§ The task: Please print every record below exactly as it appears, but leave out the pictures.
*** Opening of Information given ***
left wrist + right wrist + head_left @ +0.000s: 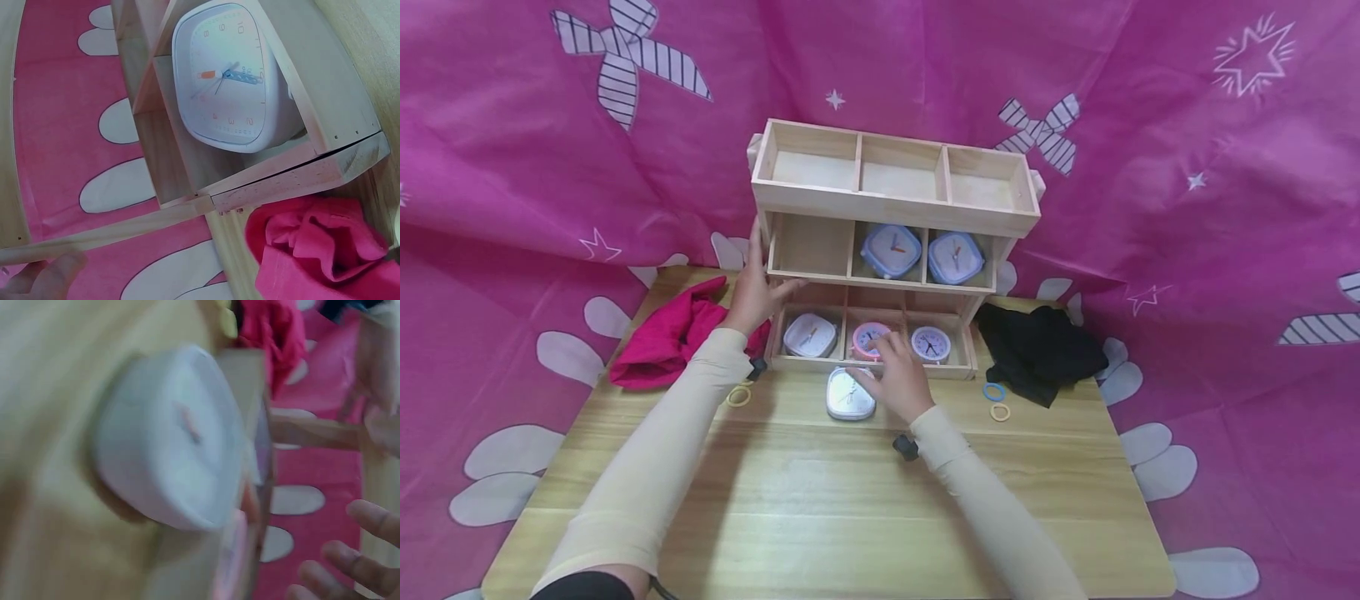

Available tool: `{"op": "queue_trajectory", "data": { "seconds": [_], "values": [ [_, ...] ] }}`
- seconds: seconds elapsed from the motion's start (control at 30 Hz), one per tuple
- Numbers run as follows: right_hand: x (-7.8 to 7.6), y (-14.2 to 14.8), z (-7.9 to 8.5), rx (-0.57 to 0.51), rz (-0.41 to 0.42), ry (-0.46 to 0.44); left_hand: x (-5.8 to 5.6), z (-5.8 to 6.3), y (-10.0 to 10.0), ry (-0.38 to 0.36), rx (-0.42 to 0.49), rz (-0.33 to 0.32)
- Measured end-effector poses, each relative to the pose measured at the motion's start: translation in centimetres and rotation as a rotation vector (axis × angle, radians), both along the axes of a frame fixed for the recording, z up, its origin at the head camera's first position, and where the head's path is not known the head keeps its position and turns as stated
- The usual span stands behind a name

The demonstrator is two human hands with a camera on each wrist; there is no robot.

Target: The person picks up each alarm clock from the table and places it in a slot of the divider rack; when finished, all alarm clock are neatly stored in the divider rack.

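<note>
A three-tier wooden rack (pixel 895 204) stands at the back of the table. My left hand (pixel 754 292) grips its left side beside the middle tier; some of its fingers (pixel 47 278) show on the post in the left wrist view. My right hand (pixel 901 379) hovers with spread fingers near the pink alarm clock (pixel 863 333) in the bottom tier. Just left of that hand, a white alarm clock (pixel 850 396) lies on the table. Another white clock (pixel 810 335) and a lavender clock (pixel 931 343) occupy the bottom tier's outer compartments. The right wrist view is blurred.
Two blue clocks (pixel 891 250) sit in the middle tier. Pink cloth (pixel 662 342) lies left of the rack, black cloth (pixel 1041 350) right. A blue ring (pixel 994 392) and yellow rings (pixel 739 396) lie on the wooden table (pixel 805 500). A pink curtain (pixel 895 58) hangs behind.
</note>
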State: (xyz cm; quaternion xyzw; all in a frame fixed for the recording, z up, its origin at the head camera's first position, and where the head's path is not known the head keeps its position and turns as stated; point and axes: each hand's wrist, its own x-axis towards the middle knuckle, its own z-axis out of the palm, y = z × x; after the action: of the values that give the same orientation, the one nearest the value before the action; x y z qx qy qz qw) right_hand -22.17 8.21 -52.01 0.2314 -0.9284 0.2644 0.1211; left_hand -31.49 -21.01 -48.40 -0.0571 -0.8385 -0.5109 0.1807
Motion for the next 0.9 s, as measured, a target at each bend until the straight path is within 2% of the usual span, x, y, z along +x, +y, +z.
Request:
{"op": "queue_trajectory", "data": {
  "seconds": [0.1, 0.2, 0.33, 0.43, 0.9],
  "values": [
    [1.2, -0.1, -1.8, 0.047, 0.044, -0.083, 0.0, 0.1, 0.0, -0.004, 0.01, -0.005],
    [2.2, -0.4, -3.2, 0.048, 0.074, -0.162, 0.0, 0.1, 0.0, -0.014, 0.013, -0.008],
    [3.2, -0.7, -4.6, 0.034, 0.089, -0.259, 0.1, 0.2, 0.0, -0.028, -0.004, 0.001],
    [3.6, -0.8, -5.4, 0.028, 0.08, -0.292, 0.1, 0.1, -0.1, -0.026, -0.008, 0.001],
    [3.6, -0.8, -7.6, -0.05, 0.023, -0.184, 0.2, 0.2, -0.1, -0.015, -0.001, 0.005]
  ]
}}
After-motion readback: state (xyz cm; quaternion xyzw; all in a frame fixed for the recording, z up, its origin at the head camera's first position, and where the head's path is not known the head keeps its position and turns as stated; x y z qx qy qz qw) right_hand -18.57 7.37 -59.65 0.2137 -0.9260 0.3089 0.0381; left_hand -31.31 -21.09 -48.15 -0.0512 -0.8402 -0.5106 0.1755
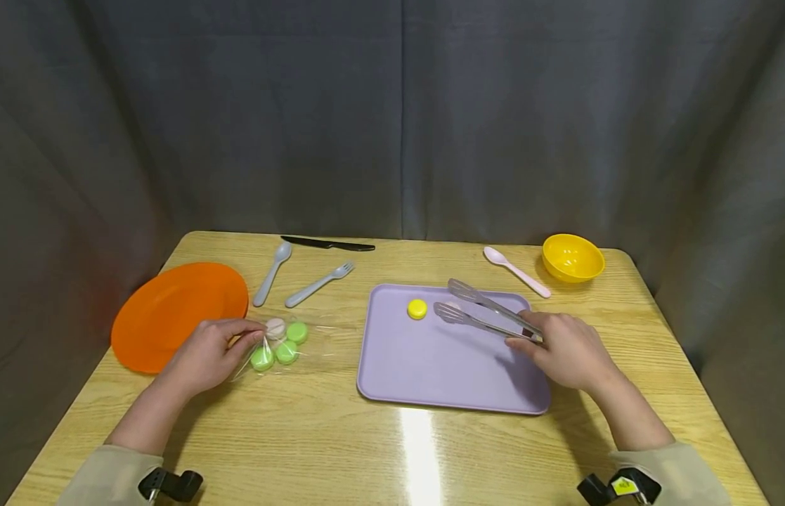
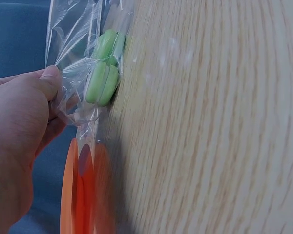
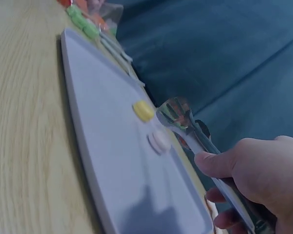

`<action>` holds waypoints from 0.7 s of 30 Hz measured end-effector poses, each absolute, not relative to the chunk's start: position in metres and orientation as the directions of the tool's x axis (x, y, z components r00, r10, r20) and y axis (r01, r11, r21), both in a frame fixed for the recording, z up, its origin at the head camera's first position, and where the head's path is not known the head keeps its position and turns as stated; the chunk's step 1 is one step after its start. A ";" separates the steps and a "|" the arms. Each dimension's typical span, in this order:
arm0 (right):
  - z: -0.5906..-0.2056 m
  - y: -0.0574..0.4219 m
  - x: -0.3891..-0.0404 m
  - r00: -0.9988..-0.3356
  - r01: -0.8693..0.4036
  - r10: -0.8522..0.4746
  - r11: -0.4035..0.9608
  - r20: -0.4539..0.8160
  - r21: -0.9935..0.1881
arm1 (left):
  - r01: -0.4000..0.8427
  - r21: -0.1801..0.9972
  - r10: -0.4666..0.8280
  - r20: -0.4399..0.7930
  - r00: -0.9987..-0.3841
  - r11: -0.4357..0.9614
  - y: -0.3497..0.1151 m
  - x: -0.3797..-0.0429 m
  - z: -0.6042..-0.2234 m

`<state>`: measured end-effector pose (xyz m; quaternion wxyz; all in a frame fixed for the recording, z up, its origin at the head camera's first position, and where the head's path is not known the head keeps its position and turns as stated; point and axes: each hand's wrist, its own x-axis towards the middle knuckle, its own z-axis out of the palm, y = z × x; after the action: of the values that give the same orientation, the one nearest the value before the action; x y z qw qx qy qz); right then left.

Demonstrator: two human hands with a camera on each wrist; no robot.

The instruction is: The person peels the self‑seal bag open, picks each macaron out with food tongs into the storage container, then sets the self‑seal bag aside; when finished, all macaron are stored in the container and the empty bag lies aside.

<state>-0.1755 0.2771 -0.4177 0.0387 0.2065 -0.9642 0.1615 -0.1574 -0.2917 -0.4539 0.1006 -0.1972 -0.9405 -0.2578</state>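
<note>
My left hand (image 1: 209, 351) pinches the near-left edge of a clear plastic bag (image 2: 73, 34). Inside lie several green macarons (image 1: 287, 352) and a pale pinkish one (image 1: 275, 328). Over a lilac tray (image 1: 424, 372), my right hand (image 1: 566, 348) grips metal tongs (image 1: 493, 305) by the handle end, their two arms spread and nothing between the tips. On the tray sit a yellow macaron (image 1: 417, 309) and a pale pink macaron (image 3: 159, 142); the tongs partly cover the pink one in the head view.
An orange plate (image 1: 171, 309) lies left, close behind my left hand. Toward the back are a grey spoon (image 1: 273, 274), a grey fork (image 1: 319, 284) and a black knife (image 1: 329, 244). At the back right are a pink spoon (image 1: 517, 271) and a yellow bowl (image 1: 573, 258).
</note>
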 end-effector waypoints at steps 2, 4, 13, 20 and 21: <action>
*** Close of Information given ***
§ Response for this exercise:
left wrist + right wrist + head_left @ +0.000s: 

Available tool: `{"op": "queue_trajectory", "data": { "seconds": [_], "values": [ [_, ...] ] }}`
- seconds: seconds elapsed from the motion's start (control at 30 Hz), one per tuple
- Numbers run as follows: right_hand: x (-7.8 to 7.6), y (-14.2 to 14.8), z (-7.9 to 8.5), rx (-0.57 to 0.51), rz (-0.41 to 0.42), ry (-0.46 to 0.44); left_hand: x (-5.8 to 5.6), z (-5.8 to 6.3), y (-10.0 to 10.0), ry (-0.38 to 0.36), rx (-0.42 to 0.49), rz (-0.33 to 0.32)
- Measured end-effector poses, each relative to the pose measured at the motion's start: translation in centimetres and rotation as a rotation vector (axis × angle, radians), both along the axes of a frame fixed for the recording, z up, its origin at the head camera's first position, and where the head's path is not known the head keeps its position and turns as stated
- The usual span stands behind a name

The demonstrator is two human hands with a camera on each wrist; there is no robot.

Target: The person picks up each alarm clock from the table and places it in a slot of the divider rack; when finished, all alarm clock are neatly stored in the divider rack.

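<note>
A three-tier wooden rack (pixel 895 204) stands at the back of the table. My left hand (pixel 754 292) grips its left side beside the middle tier; some of its fingers (pixel 47 278) show on the post in the left wrist view. My right hand (pixel 901 379) hovers with spread fingers near the pink alarm clock (pixel 863 333) in the bottom tier. Just left of that hand, a white alarm clock (pixel 850 396) lies on the table. Another white clock (pixel 810 335) and a lavender clock (pixel 931 343) occupy the bottom tier's outer compartments. The right wrist view is blurred.
Two blue clocks (pixel 891 250) sit in the middle tier. Pink cloth (pixel 662 342) lies left of the rack, black cloth (pixel 1041 350) right. A blue ring (pixel 994 392) and yellow rings (pixel 739 396) lie on the wooden table (pixel 805 500). A pink curtain (pixel 895 58) hangs behind.
</note>
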State: (xyz cm; quaternion xyzw; all in a frame fixed for the recording, z up, its origin at the head camera's first position, and where the head's path is not known the head keeps its position and turns as stated; point and axes: each hand's wrist, its own x-axis towards the middle knuckle, its own z-axis out of the palm, y = z × x; after the action: of the values that give the same orientation, the one nearest the value before the action; x y z qx qy qz qw) right_hand -22.17 8.21 -52.01 0.2314 -0.9284 0.2644 0.1211; left_hand -31.49 -21.01 -48.40 -0.0571 -0.8385 -0.5109 0.1807
Motion for the next 0.9 s, as measured, a target at each bend until the straight path is within 2% of the usual span, x, y, z along +x, +y, +z.
Request:
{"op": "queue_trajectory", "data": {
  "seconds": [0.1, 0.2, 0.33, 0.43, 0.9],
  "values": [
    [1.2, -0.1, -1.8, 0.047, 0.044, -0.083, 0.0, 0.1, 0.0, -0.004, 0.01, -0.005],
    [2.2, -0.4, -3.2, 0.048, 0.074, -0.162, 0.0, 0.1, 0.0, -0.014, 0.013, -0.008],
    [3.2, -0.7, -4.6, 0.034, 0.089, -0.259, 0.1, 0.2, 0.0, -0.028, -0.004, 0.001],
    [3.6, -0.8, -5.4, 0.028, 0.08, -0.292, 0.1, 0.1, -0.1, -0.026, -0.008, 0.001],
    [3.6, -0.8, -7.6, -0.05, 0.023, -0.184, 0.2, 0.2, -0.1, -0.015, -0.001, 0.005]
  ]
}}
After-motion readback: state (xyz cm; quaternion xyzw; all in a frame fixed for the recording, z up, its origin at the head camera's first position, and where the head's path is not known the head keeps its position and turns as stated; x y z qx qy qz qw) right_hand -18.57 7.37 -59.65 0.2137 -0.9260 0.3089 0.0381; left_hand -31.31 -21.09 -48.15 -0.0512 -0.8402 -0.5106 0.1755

`<action>` holds waypoints from 0.7 s of 30 Hz measured end-effector poses, each absolute, not relative to the chunk's start: position in metres and orientation as the directions of the tool's x axis (x, y, z components r00, r10, r20) and y axis (r01, r11, r21), both in a frame fixed for the recording, z up, its origin at the head camera's first position, and where the head's path is not known the head keeps its position and turns as stated; the chunk's step 1 is one step after its start. A ";" separates the steps and a "|" the arms. Each dimension's typical span, in this order:
arm0 (right):
  - z: -0.5906..-0.2056 m
  - y: -0.0574..0.4219 m
  - x: -0.3891..-0.0404 m
  - r00: -0.9988..-0.3356
  - r01: -0.8693..0.4036
  - r10: -0.8522..0.4746
  - r11: -0.4035..0.9608
  - r20: -0.4539..0.8160
  - r21: -0.9935..0.1881
arm1 (left):
  - r01: -0.4000..0.8427
  - r21: -0.1801..0.9972
  - r10: -0.4666..0.8280
  - r20: -0.4399..0.7930
  - r00: -0.9987..-0.3841
  - r11: -0.4357..0.9614
  - y: -0.3497..0.1151 m
  - x: -0.3797..-0.0429 m
  - z: -0.6042..-0.2234 m

`<state>`: measured end-effector pose (xyz m; quaternion wxyz; all in a frame fixed for the recording, z up, its origin at the head camera's first position, and where the head's path is not known the head keeps its position and turns as stated; point and axes: each hand's wrist, its own x-axis towards the middle knuckle, its own z-axis out of the palm, y = z × x; after the action: of the values that give the same orientation, the one nearest the value before the action; x y z qw qx qy qz); right then left.

Demonstrator: two human hands with a camera on each wrist; no robot.

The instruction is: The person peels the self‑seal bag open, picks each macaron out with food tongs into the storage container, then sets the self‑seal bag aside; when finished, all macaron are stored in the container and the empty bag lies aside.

<state>-0.1755 0.2771 -0.4177 0.0387 0.2065 -0.9642 0.1615 -0.1574 -0.2917 -0.4539 0.1006 -0.1972 -0.9405 -0.2578</state>
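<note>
My left hand (image 1: 209, 351) pinches the near-left edge of a clear plastic bag (image 2: 73, 34). Inside lie several green macarons (image 1: 287, 352) and a pale pinkish one (image 1: 275, 328). Over a lilac tray (image 1: 424, 372), my right hand (image 1: 566, 348) grips metal tongs (image 1: 493, 305) by the handle end, their two arms spread and nothing between the tips. On the tray sit a yellow macaron (image 1: 417, 309) and a pale pink macaron (image 3: 159, 142); the tongs partly cover the pink one in the head view.
An orange plate (image 1: 171, 309) lies left, close behind my left hand. Toward the back are a grey spoon (image 1: 273, 274), a grey fork (image 1: 319, 284) and a black knife (image 1: 329, 244). At the back right are a pink spoon (image 1: 517, 271) and a yellow bowl (image 1: 573, 258).
</note>
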 end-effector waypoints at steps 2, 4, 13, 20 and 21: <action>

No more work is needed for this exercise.